_Work item_:
Copy exactly the lines of the material below that run from the one containing "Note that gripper" through the one containing "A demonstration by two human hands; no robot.". Copy no other lines.

---------- Raw data ----------

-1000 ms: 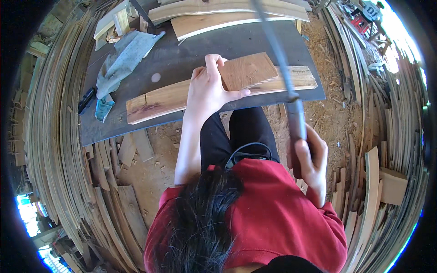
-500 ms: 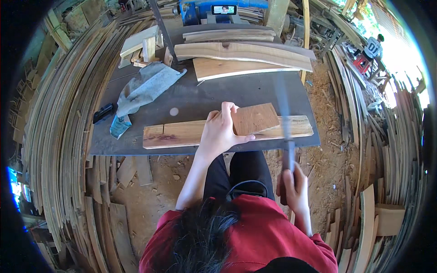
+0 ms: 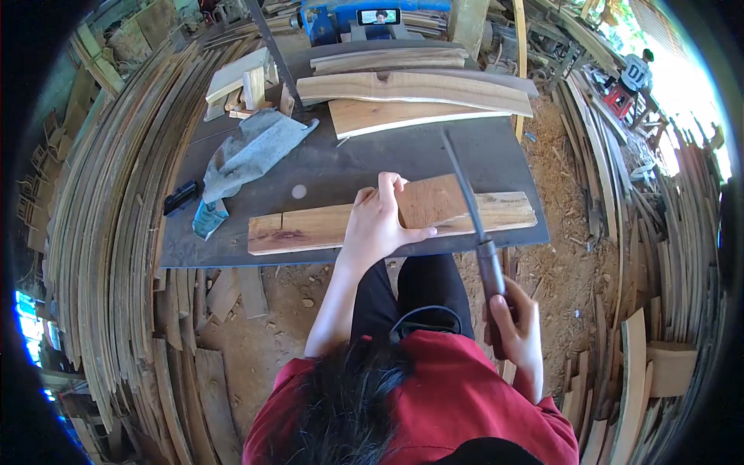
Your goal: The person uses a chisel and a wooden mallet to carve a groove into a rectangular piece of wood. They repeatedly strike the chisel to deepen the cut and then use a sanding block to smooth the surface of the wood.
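Observation:
My left hand (image 3: pixel 380 218) presses flat on a small reddish wood piece (image 3: pixel 428 203) that lies on a long plank (image 3: pixel 310 229) near the front edge of the dark workbench (image 3: pixel 364 163). My right hand (image 3: pixel 518 324) grips the handle of a long thin blade tool (image 3: pixel 465 194). Its blade slants up across the right part of the small wood piece and plank. My head and red shirt fill the lower middle of the view.
A grey cloth (image 3: pixel 252 151), small wood blocks (image 3: pixel 240 81) and wide boards (image 3: pixel 418 89) lie on the far half of the bench. Stacks of curved wood strips (image 3: pixel 116 232) ring the bench left and right. A person (image 3: pixel 637 71) sits far right. Sawdust covers the ground.
The blade tool has swung down and forward from beside my body onto the wood. My right hand has come up with it. My left hand stays on the small piece.

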Motion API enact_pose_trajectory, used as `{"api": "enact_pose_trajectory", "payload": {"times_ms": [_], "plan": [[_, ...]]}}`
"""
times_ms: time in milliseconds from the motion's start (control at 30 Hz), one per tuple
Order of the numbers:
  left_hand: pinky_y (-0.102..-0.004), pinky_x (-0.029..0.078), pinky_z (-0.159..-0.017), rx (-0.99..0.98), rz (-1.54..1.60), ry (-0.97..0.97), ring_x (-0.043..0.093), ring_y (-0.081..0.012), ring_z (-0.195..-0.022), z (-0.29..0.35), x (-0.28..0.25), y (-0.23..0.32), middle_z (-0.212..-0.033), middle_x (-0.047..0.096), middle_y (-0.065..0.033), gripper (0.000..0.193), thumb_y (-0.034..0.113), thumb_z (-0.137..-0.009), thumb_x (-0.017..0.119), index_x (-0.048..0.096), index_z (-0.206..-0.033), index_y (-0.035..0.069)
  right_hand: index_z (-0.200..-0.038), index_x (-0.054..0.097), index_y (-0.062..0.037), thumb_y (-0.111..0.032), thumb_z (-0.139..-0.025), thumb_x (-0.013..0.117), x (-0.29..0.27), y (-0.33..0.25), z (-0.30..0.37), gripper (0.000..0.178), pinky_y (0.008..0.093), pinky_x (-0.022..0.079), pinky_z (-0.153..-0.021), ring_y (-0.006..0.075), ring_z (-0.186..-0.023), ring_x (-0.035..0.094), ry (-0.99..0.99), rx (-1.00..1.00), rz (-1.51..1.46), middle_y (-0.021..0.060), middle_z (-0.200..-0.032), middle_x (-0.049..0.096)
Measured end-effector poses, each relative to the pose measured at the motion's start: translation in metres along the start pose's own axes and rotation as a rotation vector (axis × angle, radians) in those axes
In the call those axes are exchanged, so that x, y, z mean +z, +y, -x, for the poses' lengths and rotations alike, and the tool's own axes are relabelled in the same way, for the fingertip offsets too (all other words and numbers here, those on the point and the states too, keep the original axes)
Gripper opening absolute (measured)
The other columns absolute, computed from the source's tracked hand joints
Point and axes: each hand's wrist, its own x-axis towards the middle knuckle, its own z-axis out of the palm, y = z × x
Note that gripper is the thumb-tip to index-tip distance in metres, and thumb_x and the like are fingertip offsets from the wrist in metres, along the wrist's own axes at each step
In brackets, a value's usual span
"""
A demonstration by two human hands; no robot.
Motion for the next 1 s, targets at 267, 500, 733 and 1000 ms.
{"api": "enact_pose_trajectory", "payload": {"times_ms": [267, 500, 733, 1000], "plan": [[-0.0471, 0.041, -0.094, 0.003, 0.006, 0.01, 0.063, -0.0347, -0.093, 0.0, -0.001, 0.001, -0.101, 0.061, -0.0149, 0.084, 0.056, -0.06, 0.083, 0.032, -0.105, 0.007, -0.117, 0.057, 0.0037, -0.023, -0.097, 0.052, 0.004, 0.007, -0.004, 0.033, 0.0245, 0.039, -0.043, 0.0076, -0.047, 0.051, -0.048, 0.081, 0.114, 0.0027, -0.063, 0.058], [-0.0464, 0.041, -0.094, -0.023, 0.004, 0.0, 0.064, -0.0346, -0.095, 0.001, 0.0, 0.002, -0.101, 0.061, -0.0153, 0.084, 0.056, -0.06, 0.083, 0.033, -0.106, 0.007, -0.113, 0.06, 0.0016, -0.027, -0.097, 0.051, -0.001, 0.008, 0.0, 0.034, 0.0257, 0.038, -0.043, 0.0081, -0.046, 0.049, -0.009, -0.064, -0.094, 0.0033, -0.06, 0.056], [-0.0466, 0.042, -0.093, -0.001, 0.003, 0.009, 0.063, -0.0344, -0.093, 0.0, 0.0, 0.001, -0.101, 0.06, -0.0148, 0.084, 0.054, -0.06, 0.084, 0.032, -0.107, 0.007, -0.112, 0.054, 0.005, -0.033, -0.099, 0.047, -0.009, 0.006, -0.004, 0.041, 0.0231, 0.033, -0.038, 0.0076, -0.041, 0.045, -0.053, -0.185, -0.078, 0.0015, -0.057, 0.051], [-0.0464, 0.041, -0.093, -0.005, 0.005, 0.015, 0.063, -0.0342, -0.094, -0.001, 0.0, 0.001, -0.1, 0.06, -0.0144, 0.084, 0.055, -0.061, 0.083, 0.032, -0.106, 0.007, -0.108, 0.061, 0.0029, -0.026, -0.096, 0.053, -0.01, 0.013, -0.007, 0.032, 0.0259, 0.036, -0.042, 0.0076, -0.045, 0.047, -0.048, 0.12, 0.068, 0.0026, -0.062, 0.057]]}}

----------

_Task output_:
Note that gripper is the thumb-tip to index-tip distance in metres, and thumb_x and the like are fingertip offsets from the wrist in metres, along the wrist's own axes at each step
In brackets, a value's usual span
"""
A demonstration by two human hands; no robot.

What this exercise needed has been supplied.